┌──
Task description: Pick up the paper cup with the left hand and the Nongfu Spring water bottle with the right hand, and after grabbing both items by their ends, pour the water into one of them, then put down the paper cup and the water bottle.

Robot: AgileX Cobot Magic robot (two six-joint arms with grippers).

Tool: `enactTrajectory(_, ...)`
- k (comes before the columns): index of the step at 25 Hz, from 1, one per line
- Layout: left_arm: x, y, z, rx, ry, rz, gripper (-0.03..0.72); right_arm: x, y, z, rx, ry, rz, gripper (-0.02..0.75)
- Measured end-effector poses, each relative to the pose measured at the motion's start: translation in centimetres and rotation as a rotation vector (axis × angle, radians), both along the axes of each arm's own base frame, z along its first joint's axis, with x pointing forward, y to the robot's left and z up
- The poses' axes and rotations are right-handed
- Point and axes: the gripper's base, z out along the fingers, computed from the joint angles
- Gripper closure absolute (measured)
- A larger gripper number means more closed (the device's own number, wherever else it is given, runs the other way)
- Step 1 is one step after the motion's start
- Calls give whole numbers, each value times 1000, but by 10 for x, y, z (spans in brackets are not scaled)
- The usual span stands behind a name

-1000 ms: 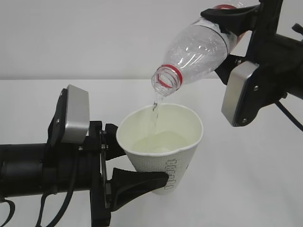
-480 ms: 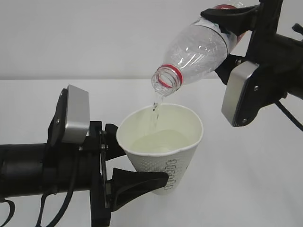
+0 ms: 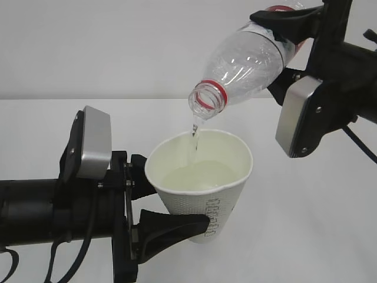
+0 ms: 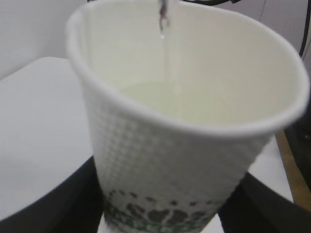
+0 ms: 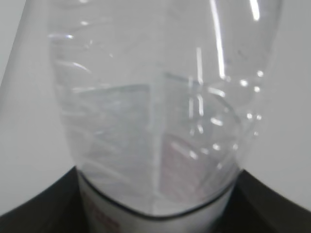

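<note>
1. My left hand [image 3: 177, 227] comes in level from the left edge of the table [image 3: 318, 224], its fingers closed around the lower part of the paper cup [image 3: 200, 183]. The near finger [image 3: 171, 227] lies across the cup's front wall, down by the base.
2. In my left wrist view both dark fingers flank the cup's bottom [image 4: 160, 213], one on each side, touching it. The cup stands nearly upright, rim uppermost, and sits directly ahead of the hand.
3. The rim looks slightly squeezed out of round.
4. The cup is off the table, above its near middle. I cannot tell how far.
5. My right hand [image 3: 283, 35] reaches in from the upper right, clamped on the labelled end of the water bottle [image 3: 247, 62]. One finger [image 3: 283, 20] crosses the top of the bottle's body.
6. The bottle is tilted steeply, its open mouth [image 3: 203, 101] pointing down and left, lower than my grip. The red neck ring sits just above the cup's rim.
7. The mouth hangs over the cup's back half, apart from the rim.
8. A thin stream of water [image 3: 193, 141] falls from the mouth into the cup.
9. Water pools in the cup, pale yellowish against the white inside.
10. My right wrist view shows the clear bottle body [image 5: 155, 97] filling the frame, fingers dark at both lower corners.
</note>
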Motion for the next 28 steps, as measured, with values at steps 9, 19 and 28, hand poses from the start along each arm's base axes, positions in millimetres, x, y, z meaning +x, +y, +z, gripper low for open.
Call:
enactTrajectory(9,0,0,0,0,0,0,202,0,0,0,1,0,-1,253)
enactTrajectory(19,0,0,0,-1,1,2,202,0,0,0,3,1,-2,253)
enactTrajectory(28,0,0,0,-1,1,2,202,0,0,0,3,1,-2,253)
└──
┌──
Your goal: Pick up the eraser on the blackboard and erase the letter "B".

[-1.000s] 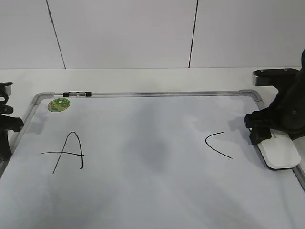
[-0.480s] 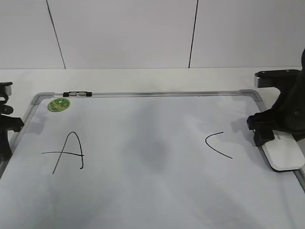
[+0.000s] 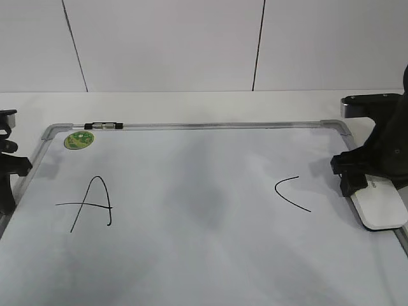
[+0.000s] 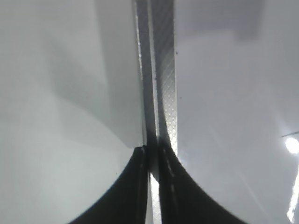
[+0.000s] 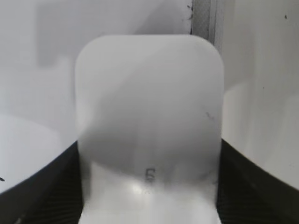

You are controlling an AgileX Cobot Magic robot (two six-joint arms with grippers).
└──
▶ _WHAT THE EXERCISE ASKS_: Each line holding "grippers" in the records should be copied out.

▶ _COMPLETED TASK_:
Robot: AgileX Cobot Magic robot (two six-joint arms with grippers).
You are controlling an AgileX Cobot Magic robot (two six-joint arms with grippers).

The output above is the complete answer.